La Belle Hélène – Opéra bouffe de Jacques Offenbach

La Belle Hélène Tour 2025

The Values of Opéra Éclaté

Opéra Éclaté, a National Company of Lyric and Musical Theater, upholds three core principles. First, it aims to make opera and musical theater accessible across the country, drawing in new audiences and ensuring that everyone has the right to experience these performances. Second, it emphasizes discovering, promoting, and professionally supporting young singers, offering emerging talents opportunities to grow in their craft. Finally, Opéra Éclaté focuses on expanding audiences through educational outreach, working closely with schools and teachers to promote cultural understanding and appreciation.

Creation is the heart of Opéra Éclaté’s mission. The company has collaborated with celebrated theater directors, including Jean-Luc Boutté, Michel Fau, and Éric Perez, and plans to support young directors in vocal stage productions in coming seasons.

Key Statistics

Since 1986, Opéra Éclaté has engaged over 800 artists, produced 51 shows, performed in 155 cities worldwide, and given more than 2,500 performances to over 1.35 million spectators.

Current and Repertoire Productions

Upcoming productions include Carmen Al Andalus, Cosi fan tutte, and La Vie Parisienne. The repertoire also features classics like La Traviata and Madame Butterfly as well as Cabaret and Lost in the Stars in musical theater.

Ideas for Staging (Olivier Desbordes)

Offenbach used La Belle Hélène to satirize the power of Napoleon III. For our adaptation, we’ll reimagine the Atrides as a royal family that aspires to live like ordinary bourgeois—capturing a timeless parody of the elite who dream of simpler lives. In the beginning, Hélène expresses this fantasy: “I would have loved to be a bourgeois.” We’ll make that her reality!

In our production, the royal family awkwardly attempts to behave like “everyone else,” but only as they imagine life to be. This caricature exposes their disconnect with everyday reality as they adopt superficial trends and affected language. The characters use the speech patterns found on highbrow radio and in trendy publications, wearing simple clothes from luxury brands to feel “of the people”—immaculate people who avoid any real labor.

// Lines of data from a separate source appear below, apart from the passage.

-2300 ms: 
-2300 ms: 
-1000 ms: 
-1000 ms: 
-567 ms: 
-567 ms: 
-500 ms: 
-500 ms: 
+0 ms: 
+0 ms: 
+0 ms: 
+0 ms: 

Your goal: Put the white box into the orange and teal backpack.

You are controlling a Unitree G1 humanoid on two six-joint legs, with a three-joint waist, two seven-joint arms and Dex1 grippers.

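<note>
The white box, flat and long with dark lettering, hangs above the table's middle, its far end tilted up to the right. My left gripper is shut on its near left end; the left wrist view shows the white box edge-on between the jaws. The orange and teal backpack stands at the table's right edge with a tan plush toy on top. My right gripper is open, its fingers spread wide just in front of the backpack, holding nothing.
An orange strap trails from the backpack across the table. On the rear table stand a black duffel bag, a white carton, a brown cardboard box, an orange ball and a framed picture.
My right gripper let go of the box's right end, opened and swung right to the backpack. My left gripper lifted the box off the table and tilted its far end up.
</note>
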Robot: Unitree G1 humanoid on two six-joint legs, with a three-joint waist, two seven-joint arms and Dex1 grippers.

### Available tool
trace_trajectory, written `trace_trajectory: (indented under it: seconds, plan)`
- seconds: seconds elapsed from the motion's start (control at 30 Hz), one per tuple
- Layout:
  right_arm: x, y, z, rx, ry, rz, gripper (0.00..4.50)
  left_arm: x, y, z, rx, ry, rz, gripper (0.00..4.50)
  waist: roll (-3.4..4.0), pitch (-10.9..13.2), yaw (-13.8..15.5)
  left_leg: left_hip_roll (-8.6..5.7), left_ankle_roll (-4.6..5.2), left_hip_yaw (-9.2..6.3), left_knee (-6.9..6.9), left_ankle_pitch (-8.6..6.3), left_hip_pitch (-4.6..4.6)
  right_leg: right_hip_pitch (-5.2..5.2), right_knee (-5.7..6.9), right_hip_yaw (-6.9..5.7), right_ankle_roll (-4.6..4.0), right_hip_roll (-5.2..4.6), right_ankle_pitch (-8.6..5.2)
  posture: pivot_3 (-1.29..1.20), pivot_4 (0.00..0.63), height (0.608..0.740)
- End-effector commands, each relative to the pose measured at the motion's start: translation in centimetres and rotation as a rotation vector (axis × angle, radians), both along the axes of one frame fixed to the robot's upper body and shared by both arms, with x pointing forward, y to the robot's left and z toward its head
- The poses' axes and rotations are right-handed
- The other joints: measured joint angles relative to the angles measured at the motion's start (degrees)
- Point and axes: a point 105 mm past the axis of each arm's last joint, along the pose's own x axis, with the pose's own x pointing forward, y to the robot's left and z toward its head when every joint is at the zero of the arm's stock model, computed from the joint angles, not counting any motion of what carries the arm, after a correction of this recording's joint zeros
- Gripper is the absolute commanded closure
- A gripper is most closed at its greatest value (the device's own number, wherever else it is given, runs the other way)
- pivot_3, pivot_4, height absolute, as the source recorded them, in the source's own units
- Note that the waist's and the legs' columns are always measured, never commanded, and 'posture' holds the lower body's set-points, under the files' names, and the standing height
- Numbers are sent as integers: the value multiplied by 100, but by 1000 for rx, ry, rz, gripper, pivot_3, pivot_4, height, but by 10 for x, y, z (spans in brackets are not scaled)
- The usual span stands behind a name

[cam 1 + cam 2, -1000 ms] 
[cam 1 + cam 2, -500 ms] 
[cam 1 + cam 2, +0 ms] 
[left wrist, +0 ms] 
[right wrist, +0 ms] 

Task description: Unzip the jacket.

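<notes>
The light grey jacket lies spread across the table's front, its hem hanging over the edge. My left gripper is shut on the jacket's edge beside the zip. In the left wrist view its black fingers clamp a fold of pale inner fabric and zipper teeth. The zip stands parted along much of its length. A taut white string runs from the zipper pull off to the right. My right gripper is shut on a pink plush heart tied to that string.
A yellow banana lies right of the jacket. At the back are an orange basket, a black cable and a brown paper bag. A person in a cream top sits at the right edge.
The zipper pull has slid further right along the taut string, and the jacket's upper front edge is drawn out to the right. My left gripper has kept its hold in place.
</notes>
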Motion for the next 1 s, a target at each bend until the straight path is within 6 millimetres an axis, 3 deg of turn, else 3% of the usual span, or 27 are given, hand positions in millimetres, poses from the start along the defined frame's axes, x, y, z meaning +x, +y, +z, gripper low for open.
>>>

Through this satire, we’ll highlight the absurdity of power, whether religious, political, or domestic. Offenbach’s anachronisms lend a timeless quality to his critique. Here, our infantile, materialistic royals become puppets of their fantasies, ripe for ridicule. The ludicrousness of La Belle Hélène embodies Offenbach’s intent, allowing us to present Hélène as a fictional twin to today’s tabloids’ botoxed princesses and influencers—making satire as fun as it is insightful.